El asunto empeora con la edad. Dos de cada tres españoles en edad de trabajar ni siquiera llegan al tramo inmediatamente anterior a la jubilación (60-64 años), cuando en la OCDE esa tasa es del 46%, y cuando se analiza el porcentaje de personas mayores de 65 años que continúan en el mercado laboral una vez superada la edad legal de jubilación ese porcentaje se desploma hasta el 5%, cuando la media de los países desarrollados se sitúa en el 20%.

El fracaso de las políticas para retrasar la edad de jubilación

El macroinforme de la OCDE pone en cuestión la eficacia de las medidas adoptadas por España para tratar de atrasar la edad de jubilación. Ya no es que apenas el 5% de los españoles decida continuar trabajando más allá de las edad legal de jubilación, cuatro veces menos que en el resto de países desarrollados, sino que la edad real de jubilación en España continúa sensiblemente por debajo de la edad legal (65 años), situándose en 62,2 años para los hombres y 62,6 años para las mujeres.

Hay que recordar que desde 2014 el contador de la edad legal de jubilación aumenta a razón de dos meses anuales con el horizonte de llegar a los 67 años en 2027 y que la reforma de las pensiones también fue aprovechada para mejorar los incentivos para prolongar la etapa laboral más allá de la edad legal, articulando un plus de entre el 2% y el 4% anual por cada año trabajado más allá de los 65 años. Eso sí, en ningún caso esos pluses podrán servir para generar una pensión por encima del máximo legal.

La OCDE sitúa a España en el grupo de países cuyo marco regulatorio desincentiva la prolongación de la vida laboral combinando trabajo y pensión, por la limitación de cobro de la prestación por jubilación al 50%. Un juicio soportado por los datos, ya que sólo el 3% de los españoles combinan la percepción de una pensión y el salario.

Los efectos en forma de costes sobre el sistema de pensiones son evidentes.
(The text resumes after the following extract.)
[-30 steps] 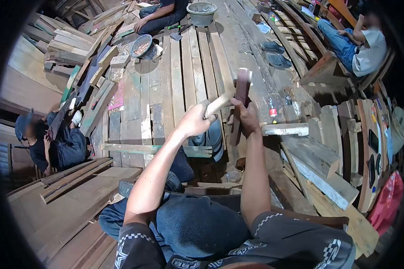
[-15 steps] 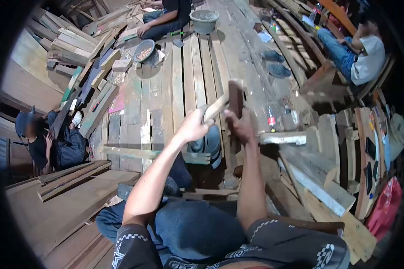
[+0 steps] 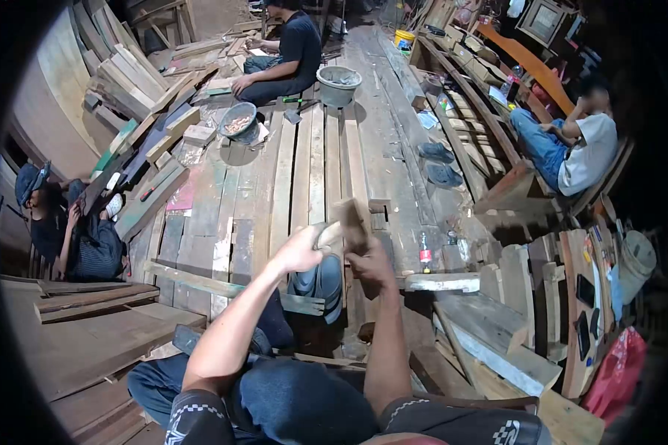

Cuánta menos gente trabaje más allá de los 65 años más pensiones se pagarán desde el minuto uno y menores serán los ingresos por cotizaciones, al igual que sucede con las fórmulas de jubilación flexible y progresiva. España reguló en su día un contrato de relevo para sustituir de manera progresiva a trabajadores de mayor edad por aprendices que tuvieran la oportunidad de ir aprendiendo el oficio por un periodo de uno o dos años. El uso de esa figura ha sido marginal y la consecuencia es que España se ha separado de los parámetros de los países desarrollados en cuanto a trabajo a tiempo parcial de personas mayores de 60 años. 

Mientras en la mayoría de los países de la OCDE la jubilación es una realidad progresiva, que arranca a partir de los 60-63 años con una suavización de la jornada laboral que incluso incentiva su prolongación más allá de los 65 años en España la gente trabaja las mismas horas hasta que llega el día de su jubilación. A partir de ese día se cobra la pensión pública y se descansa.

'Pensions at a glance' es un informe de diagnóstico, no realiza recomendaciones, sólo aporta datos. Éstos son los de España. La OCDE espera que en 2050 haya 77 jubilados por cada 1oo personas en edad de trabajar. No ocupados, sino en edad de trabajar. Otro dato. Entre la jubilación y la esperanza de vida media transcurren más de 22 años, una de las cifras más altas del espacio OCDE.